Description of the task: What lines in the records include the string "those"? Return each one.

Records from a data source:
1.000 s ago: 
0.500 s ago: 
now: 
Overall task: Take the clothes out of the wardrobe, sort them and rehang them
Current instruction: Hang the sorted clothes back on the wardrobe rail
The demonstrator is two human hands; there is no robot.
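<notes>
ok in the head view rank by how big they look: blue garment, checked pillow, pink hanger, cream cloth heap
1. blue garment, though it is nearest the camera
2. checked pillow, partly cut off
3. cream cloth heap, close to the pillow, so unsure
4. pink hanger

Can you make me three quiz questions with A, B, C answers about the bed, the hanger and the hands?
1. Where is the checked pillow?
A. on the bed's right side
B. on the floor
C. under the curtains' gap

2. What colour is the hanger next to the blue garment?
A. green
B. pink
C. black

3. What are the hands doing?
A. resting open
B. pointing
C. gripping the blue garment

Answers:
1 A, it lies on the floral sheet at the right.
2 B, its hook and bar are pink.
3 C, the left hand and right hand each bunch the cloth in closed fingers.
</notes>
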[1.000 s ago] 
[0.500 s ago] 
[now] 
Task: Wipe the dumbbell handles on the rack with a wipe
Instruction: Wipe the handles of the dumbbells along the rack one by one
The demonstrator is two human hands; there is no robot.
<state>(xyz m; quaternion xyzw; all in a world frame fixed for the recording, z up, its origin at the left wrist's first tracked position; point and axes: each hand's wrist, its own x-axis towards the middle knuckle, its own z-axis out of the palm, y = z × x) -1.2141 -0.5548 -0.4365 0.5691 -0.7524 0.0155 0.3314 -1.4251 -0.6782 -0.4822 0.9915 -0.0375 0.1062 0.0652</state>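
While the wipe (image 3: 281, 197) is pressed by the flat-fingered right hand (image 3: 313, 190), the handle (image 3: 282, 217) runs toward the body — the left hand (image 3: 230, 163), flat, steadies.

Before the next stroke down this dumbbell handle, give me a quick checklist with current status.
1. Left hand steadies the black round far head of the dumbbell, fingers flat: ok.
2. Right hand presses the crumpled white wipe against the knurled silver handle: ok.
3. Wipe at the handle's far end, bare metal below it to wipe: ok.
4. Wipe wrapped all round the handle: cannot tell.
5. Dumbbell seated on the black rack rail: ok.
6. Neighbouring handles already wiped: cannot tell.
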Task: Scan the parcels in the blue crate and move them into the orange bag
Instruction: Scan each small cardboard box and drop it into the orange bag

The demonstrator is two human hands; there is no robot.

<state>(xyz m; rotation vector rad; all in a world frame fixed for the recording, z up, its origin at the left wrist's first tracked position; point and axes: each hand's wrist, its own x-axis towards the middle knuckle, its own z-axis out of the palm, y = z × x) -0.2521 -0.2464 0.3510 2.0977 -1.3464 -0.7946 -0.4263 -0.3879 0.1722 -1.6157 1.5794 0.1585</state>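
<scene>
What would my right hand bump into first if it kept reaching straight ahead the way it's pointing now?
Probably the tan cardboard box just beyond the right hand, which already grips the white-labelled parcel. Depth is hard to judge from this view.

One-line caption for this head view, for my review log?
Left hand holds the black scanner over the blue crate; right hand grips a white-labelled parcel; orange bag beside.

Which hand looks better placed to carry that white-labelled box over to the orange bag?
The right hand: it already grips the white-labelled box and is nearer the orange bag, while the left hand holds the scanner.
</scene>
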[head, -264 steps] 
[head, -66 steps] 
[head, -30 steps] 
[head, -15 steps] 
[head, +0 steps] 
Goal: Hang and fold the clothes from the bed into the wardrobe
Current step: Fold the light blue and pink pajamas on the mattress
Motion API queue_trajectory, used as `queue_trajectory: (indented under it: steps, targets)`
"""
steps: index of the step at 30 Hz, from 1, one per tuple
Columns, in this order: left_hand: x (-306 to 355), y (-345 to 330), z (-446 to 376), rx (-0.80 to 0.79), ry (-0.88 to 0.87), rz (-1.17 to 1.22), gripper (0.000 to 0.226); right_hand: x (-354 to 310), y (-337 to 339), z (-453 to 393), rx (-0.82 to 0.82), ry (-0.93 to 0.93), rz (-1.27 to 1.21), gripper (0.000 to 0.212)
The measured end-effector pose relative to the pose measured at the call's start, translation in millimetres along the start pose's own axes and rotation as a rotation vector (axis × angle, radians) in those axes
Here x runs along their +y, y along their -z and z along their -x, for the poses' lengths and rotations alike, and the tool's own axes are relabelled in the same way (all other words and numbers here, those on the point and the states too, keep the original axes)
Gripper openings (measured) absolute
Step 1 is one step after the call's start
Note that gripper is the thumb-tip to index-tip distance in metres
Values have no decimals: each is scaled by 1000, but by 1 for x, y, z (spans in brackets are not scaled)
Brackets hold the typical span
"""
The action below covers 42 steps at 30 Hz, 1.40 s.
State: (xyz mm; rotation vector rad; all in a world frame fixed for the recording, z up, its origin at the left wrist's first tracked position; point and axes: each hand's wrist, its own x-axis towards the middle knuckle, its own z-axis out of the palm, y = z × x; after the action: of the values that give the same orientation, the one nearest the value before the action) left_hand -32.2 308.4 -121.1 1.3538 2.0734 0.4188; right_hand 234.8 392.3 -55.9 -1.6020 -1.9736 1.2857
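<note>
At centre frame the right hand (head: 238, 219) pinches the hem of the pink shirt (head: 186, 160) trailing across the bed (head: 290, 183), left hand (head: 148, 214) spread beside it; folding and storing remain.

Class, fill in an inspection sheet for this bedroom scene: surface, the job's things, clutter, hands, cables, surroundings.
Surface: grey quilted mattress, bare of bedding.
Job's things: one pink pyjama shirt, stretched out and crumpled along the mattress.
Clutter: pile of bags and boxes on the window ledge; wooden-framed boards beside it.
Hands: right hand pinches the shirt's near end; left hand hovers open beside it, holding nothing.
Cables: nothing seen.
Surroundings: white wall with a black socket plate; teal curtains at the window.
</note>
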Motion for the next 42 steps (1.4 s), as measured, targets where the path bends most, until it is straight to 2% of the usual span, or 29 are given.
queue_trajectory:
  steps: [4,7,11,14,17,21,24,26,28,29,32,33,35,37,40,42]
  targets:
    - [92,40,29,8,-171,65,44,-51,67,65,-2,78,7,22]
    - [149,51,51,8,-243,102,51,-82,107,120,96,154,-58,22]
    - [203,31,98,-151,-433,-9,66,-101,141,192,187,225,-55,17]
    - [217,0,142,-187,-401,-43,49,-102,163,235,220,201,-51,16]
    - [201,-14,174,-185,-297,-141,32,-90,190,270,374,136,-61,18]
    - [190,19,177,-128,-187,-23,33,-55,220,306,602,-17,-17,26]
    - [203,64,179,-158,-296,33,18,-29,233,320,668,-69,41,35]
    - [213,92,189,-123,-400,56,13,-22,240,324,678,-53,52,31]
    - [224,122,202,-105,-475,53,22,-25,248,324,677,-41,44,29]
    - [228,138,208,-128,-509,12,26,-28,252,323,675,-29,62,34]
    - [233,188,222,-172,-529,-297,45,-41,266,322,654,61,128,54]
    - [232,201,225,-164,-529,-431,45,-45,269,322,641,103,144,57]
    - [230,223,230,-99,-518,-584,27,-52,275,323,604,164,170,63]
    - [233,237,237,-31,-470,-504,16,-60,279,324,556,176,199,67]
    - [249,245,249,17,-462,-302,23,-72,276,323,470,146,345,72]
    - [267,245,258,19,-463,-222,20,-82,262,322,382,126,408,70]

Exercise response:
The measured end-effector pose relative to the pose measured at the call's start, translation in millimetres along the start pose's own axes and rotation as a rotation vector (axis × angle, radians) in those axes
Here x runs along their +y, y along their -z and z along their -x, for the poses' lengths and rotations alike, and the tool's own axes are relabelled in the same way (all other words and numbers here, those on the point and the states too, keep the original axes)

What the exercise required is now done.